Tumor progression through immune evasion is a major challenge in cancer therapy.

Recent studies revealed that enhanced PD-L1 expression in cancer stem cells is linked to immune evasion.

Understanding the mechanisms behind this PD-L1 overexpression in cancer stem cells is critical for developing more effective strategies for preventing immune evasion and increasing the efficacy of anti-PD-1/PD-L1 therapy.

Tumorsphere formation in breast cancer cells enhanced epithelial to mesenchymal transition (EMT), which is evident by increased expression of mesenchymal markers.

In this study, we analyzed CpG methylation of PD-L1 promoter in MCF-7 and BT-549 breast cancer cells and tumorspheres derived from them.

PD-L1 promoter was significantly hypomethylated in MCF-7 tumorspheres, but not from BT-549 tumorspheres, compared with their cell line counterparts.

The active demethylation of PD-L1 promoter was confirmed by the increase in the distribution of 5hmC and decrease in 5mC levels and the upregulation of TET3 and downregulation of DNMTs enzymes in MCF-7 tumorspheres, compared with the cell line.

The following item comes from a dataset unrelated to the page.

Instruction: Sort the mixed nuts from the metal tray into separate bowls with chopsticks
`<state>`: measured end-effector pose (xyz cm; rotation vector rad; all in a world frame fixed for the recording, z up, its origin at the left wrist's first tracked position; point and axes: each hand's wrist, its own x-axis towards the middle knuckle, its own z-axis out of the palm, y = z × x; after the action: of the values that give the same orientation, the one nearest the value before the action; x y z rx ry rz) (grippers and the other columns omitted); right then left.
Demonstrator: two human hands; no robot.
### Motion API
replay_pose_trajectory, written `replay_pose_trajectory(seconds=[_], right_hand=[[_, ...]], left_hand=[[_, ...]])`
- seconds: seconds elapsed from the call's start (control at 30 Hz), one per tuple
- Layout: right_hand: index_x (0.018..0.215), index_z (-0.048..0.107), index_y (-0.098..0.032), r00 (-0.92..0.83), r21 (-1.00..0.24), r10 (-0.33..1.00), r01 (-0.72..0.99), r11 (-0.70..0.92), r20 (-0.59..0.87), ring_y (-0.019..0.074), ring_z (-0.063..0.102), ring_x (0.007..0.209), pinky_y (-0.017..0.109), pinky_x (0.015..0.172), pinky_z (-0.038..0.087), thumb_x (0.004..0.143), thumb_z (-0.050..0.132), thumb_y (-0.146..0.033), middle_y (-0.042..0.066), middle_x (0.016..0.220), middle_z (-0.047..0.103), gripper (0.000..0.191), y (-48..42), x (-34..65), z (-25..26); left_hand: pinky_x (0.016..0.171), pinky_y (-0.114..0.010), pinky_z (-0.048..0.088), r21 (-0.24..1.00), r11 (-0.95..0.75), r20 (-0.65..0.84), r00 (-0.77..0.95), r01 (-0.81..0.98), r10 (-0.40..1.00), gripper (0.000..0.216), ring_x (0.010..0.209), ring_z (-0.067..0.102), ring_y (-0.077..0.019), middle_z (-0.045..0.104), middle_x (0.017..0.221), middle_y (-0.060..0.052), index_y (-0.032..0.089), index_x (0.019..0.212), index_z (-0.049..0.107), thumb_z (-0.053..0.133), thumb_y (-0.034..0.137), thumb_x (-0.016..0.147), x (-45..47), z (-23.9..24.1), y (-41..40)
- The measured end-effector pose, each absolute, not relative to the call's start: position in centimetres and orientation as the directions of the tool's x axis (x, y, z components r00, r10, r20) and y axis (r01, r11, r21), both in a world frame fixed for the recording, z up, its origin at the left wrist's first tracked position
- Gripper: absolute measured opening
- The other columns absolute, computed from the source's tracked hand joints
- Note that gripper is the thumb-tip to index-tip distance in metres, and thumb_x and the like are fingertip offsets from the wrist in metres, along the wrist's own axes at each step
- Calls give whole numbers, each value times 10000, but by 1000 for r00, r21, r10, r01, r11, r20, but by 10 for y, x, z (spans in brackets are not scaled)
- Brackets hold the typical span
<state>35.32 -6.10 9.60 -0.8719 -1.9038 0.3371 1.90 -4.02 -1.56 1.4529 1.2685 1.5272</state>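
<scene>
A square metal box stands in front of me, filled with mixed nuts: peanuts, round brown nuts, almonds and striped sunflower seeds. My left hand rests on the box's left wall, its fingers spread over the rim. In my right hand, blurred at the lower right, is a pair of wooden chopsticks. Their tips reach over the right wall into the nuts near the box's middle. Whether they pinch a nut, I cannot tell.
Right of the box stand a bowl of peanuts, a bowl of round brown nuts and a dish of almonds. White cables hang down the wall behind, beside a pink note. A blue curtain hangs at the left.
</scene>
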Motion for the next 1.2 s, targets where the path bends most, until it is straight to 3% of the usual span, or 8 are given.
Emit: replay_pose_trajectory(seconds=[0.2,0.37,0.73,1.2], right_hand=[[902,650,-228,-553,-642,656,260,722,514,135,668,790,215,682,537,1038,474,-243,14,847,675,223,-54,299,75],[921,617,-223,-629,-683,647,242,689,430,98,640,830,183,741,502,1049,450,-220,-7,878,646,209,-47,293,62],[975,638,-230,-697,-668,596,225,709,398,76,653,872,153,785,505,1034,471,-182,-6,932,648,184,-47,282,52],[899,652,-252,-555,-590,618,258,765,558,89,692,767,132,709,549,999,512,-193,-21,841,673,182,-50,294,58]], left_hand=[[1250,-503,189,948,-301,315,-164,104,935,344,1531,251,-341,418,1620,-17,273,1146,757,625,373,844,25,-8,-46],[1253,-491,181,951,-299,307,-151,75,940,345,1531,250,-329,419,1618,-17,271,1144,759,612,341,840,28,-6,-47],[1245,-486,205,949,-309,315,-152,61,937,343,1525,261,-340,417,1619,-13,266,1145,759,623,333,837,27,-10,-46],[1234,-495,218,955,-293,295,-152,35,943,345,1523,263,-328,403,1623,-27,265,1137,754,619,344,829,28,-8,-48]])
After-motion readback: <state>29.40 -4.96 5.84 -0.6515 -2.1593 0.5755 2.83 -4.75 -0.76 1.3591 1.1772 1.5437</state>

Additionally, we checked the distribution of repressive histones H3K9me3, H3K27me3, and active histone H3K4me3 in the PD-L1 promoter.

We found that distribution of repressive histones to the PD-L1 promoter was lower in tumorspheres, compared with cell lines.

Moreover, an overexpression of histone acetylation enzymes was observed in tumorspheres suggesting the active involvement of histone modifications in EMT-induced PD-L1 expression.

In summary, EMT-associated overexpression of PD-L1 was partially independent of promoter CpG methylation and more likely to be dependent on posttranslational histone modifications.